• [EXERCISE AIM] Among the entries below, extract exactly the lines that run from the one with "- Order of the" through the one with "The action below", both ends included.

Recorded data
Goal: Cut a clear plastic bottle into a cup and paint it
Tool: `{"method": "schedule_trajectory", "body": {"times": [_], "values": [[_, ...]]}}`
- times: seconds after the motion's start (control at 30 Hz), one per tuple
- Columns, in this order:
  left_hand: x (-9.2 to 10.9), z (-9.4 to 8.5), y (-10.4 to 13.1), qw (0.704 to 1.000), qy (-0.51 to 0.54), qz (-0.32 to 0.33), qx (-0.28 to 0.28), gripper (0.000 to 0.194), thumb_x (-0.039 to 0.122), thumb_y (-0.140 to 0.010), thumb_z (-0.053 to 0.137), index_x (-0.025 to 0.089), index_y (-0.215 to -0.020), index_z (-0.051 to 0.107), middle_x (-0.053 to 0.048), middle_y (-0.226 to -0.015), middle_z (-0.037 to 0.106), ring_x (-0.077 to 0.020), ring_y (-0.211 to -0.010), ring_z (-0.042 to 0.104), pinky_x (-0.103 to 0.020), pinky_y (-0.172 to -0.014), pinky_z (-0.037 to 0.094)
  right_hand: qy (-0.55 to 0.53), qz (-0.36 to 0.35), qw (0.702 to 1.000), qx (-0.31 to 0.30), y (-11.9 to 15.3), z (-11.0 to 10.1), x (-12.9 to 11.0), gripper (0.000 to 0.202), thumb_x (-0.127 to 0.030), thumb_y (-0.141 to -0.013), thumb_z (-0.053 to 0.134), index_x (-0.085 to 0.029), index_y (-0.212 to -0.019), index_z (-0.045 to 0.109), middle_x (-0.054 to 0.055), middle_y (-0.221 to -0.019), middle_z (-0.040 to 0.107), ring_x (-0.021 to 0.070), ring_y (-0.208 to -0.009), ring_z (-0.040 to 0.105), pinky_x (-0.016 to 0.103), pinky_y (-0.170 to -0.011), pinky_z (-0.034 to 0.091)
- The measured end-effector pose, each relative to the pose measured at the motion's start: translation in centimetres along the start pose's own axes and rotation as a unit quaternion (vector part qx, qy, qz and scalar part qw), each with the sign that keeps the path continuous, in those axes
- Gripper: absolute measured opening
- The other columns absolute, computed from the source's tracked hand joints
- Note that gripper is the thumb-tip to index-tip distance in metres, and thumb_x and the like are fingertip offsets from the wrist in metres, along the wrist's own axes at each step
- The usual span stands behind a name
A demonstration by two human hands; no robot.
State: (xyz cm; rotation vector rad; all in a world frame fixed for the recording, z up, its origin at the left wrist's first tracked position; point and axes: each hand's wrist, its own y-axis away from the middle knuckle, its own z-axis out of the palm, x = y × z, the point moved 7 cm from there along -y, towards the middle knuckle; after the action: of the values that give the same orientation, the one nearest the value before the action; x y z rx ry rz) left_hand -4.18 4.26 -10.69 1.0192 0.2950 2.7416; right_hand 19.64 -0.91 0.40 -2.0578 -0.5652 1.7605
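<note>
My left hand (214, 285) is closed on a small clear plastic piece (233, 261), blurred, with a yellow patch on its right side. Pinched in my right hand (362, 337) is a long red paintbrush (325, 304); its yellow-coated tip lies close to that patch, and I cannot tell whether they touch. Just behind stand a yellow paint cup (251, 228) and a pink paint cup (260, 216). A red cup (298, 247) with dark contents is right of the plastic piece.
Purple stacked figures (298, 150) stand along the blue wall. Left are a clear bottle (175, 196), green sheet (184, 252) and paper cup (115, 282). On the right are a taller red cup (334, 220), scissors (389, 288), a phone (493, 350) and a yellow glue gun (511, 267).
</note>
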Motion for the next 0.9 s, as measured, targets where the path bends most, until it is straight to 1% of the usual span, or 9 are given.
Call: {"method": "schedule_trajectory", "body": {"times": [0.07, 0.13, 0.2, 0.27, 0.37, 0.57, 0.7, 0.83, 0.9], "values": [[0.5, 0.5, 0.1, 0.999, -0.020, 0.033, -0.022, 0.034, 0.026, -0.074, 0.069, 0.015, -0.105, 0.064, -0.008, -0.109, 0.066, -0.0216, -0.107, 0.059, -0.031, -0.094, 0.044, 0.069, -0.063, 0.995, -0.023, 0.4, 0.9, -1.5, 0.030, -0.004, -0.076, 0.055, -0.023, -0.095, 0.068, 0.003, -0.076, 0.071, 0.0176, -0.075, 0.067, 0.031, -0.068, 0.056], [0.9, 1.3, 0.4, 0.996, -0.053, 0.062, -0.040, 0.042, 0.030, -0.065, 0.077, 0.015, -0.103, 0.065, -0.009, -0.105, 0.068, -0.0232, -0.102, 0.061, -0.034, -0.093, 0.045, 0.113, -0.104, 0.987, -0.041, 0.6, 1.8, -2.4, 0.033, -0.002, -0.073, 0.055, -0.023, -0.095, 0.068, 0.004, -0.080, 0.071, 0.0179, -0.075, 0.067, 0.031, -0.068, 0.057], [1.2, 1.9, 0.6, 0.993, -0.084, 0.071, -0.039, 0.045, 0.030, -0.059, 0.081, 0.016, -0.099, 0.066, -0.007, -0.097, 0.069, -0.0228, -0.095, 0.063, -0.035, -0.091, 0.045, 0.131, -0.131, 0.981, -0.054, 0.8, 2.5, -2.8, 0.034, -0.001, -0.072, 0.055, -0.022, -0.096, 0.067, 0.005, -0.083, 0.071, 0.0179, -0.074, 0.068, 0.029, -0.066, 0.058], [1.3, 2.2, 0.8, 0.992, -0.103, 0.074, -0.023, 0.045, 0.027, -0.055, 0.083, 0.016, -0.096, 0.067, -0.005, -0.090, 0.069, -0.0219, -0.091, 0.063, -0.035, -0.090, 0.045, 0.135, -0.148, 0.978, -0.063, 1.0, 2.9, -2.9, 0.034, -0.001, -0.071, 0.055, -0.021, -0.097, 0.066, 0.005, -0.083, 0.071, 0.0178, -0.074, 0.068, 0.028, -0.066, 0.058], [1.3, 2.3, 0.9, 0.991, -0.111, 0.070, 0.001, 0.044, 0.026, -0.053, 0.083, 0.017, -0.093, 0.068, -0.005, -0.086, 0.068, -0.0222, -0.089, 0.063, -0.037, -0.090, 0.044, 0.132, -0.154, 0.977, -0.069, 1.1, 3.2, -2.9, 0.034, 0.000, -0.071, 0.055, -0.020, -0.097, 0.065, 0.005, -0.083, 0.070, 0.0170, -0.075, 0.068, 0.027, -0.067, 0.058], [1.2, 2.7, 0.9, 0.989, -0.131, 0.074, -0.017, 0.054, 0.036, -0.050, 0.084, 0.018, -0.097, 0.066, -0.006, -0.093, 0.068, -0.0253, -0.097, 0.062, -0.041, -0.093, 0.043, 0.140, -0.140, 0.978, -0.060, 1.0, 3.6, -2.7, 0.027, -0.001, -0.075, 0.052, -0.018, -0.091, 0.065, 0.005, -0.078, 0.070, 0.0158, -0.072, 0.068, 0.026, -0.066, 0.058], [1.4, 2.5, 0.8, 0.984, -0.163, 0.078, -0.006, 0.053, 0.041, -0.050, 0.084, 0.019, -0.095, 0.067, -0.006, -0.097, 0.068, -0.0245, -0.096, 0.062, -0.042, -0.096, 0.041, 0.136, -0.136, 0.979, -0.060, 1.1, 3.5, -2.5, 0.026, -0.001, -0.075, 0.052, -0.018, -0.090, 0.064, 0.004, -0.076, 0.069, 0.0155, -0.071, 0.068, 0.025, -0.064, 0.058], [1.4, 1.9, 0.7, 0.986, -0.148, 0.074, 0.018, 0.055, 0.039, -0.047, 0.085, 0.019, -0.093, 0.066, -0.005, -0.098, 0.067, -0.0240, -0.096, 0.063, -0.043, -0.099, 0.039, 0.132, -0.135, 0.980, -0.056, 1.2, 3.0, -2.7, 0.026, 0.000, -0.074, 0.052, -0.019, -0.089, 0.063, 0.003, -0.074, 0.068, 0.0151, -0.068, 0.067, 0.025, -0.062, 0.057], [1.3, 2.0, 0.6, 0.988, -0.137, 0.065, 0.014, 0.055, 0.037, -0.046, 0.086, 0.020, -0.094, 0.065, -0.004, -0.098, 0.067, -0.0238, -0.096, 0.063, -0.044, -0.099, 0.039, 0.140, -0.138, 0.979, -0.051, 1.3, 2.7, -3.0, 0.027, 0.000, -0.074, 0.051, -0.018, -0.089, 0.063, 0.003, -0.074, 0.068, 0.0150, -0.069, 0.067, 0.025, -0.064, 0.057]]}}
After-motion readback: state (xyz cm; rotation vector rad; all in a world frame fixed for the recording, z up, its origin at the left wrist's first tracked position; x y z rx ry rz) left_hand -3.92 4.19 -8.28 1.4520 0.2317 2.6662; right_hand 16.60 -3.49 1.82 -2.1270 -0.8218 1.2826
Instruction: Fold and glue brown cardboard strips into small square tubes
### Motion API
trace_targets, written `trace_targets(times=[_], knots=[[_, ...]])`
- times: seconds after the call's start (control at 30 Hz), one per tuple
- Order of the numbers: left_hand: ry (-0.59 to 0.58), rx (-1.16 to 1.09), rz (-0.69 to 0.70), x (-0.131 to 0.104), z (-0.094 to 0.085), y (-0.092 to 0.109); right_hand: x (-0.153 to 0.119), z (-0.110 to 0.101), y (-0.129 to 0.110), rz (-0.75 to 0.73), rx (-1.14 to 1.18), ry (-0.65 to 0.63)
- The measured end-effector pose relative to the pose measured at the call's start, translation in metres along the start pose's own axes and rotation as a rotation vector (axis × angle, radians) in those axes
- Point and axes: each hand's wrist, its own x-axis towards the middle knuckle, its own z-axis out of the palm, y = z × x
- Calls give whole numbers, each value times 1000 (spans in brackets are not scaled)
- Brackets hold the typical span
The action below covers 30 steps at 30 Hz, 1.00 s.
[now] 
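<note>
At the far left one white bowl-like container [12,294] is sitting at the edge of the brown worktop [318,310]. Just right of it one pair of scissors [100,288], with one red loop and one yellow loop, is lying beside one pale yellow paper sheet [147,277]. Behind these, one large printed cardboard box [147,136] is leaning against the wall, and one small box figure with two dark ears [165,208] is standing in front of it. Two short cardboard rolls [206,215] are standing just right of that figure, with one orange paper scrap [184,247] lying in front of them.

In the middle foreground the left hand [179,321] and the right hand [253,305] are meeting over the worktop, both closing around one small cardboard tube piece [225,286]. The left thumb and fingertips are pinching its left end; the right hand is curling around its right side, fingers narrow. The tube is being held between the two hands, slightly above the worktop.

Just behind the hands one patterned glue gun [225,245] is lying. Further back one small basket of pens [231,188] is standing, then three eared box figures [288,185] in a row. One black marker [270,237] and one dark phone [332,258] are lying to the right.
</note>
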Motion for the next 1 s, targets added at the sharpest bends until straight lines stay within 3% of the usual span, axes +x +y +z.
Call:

• [ANSWER SECTION]
- Order of the numbers: left_hand: ry (-0.59 to 0.58), rx (-1.16 to 1.09), rz (-0.69 to 0.70), x (-0.131 to 0.104), z (-0.094 to 0.085), y (-0.092 to 0.109); right_hand: x (-0.153 to 0.119), z (-0.110 to 0.101), y (-0.129 to 0.110), rz (-0.75 to 0.73), rx (-1.14 to 1.18), ry (-0.65 to 0.63)
- The measured end-effector pose relative to the pose measured at the call's start, translation in metres along the start pose's own axes and rotation as a rotation vector (axis × angle, radians) in those axes
- Point and axes: each hand's wrist, its own x-axis towards the middle knuckle, its own z-axis out of the palm, y = z × x
- Calls give whole numbers, each value times 1000 (spans in brackets are not scaled)
- Brackets hold the typical span
The action below covers 30 steps at 30 Hz, 1.00 s.

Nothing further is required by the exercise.